Although that might not be the easiest way for Olympic viewers to specifically catch a glimpse of their favorite athletes, it is a pretty important symbolic gesture. After all, although the competition between countries during the games themselves might be fierce, the closing ceremony is a time for everyone to come together and celebrate everything they've worked so hard to achieve over the past two weeks.

What's interesting though is that, actually, the closing ceremony protocol didn't always work that way. Originally, athletes in the closing ceremony walked in order according to country, just like in the opening ceremony, but that all changed during the 1956 Melbourne Olympic Games, when 17-year-old Australian John Ian Wing wrote to organizers of the games and suggested athletes walk as one big group. According to the National Museum of Australia, Wing argued that doing so would represent athletes' "common humanity and unity in sport," and well, Olympic organizers liked the idea so much that it's been the tradition ever since.

On Friday, the United States Olympic Committee announced that cross-country skier (and PyeongChang gold medalist) Jessie Diggins would be carrying the flag on behalf of Team USA at the closing ceremony, meaning she will be front and center during the flag parade. As for the rest of the American athletes though? Your best shot at spotting them in the crowd will be to keep an eye out for their outfits. According to E! News, the Ralph Lauren-designed closing ceremony uniforms will include a white water-repellent jacket over a red, white, and blue sweater, worn with double-fleece blue plants. Unlike the opening ceremony uniform, the brown suede gloves will be swapped out for a more basic set of knitted mittens, but the Team USA hat and red-laced boots will stay the same.

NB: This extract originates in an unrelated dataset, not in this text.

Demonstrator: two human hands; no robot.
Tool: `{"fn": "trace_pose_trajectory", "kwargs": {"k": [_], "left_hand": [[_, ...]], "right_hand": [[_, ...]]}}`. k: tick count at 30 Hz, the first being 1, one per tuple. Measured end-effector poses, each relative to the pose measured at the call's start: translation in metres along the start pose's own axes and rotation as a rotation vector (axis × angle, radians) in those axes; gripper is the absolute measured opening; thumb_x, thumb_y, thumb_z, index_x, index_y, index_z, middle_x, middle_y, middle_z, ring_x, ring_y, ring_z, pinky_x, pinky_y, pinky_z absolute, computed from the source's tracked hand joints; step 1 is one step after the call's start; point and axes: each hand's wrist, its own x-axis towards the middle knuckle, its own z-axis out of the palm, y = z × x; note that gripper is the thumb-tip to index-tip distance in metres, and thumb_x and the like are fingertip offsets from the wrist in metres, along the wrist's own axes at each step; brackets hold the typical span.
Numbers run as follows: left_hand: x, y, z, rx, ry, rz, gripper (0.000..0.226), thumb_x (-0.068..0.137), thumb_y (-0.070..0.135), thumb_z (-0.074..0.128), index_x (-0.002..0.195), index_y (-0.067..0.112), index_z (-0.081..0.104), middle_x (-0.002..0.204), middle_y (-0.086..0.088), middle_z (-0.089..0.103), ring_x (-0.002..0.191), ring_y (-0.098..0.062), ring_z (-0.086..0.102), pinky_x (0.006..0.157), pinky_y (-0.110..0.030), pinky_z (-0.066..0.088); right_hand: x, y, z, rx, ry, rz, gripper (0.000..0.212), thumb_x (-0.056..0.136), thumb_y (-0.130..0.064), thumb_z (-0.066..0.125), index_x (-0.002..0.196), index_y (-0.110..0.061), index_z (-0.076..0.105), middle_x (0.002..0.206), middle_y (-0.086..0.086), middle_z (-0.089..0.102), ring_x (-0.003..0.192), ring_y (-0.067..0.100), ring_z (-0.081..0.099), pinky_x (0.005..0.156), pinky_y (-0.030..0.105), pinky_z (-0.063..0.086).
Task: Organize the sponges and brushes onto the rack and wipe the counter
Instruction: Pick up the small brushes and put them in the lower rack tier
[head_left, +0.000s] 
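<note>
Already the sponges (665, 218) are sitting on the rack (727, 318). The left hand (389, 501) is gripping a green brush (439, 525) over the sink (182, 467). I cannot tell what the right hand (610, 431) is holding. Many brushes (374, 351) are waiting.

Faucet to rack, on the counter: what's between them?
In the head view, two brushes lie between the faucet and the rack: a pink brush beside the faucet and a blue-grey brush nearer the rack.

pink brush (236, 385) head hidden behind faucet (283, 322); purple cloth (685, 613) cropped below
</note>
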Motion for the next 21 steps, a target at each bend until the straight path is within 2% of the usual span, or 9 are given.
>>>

Honestly, the closing ceremony at any Olympic Games is kind of bittersweet. Even though it's fun to watch the athletes celebrate their accomplishments, and to see the host country hand the proverbial baton to the next country set to host in four years' time, it's also a shame to see it all come to an end. But unlike the opening ceremony, which was full of excited anticipation, the closing ceremony is just a really good time — as well as a reminder that, no matter where an athlete may have landed on the podium or in the rankings, they definitely did their country (and the world) proud.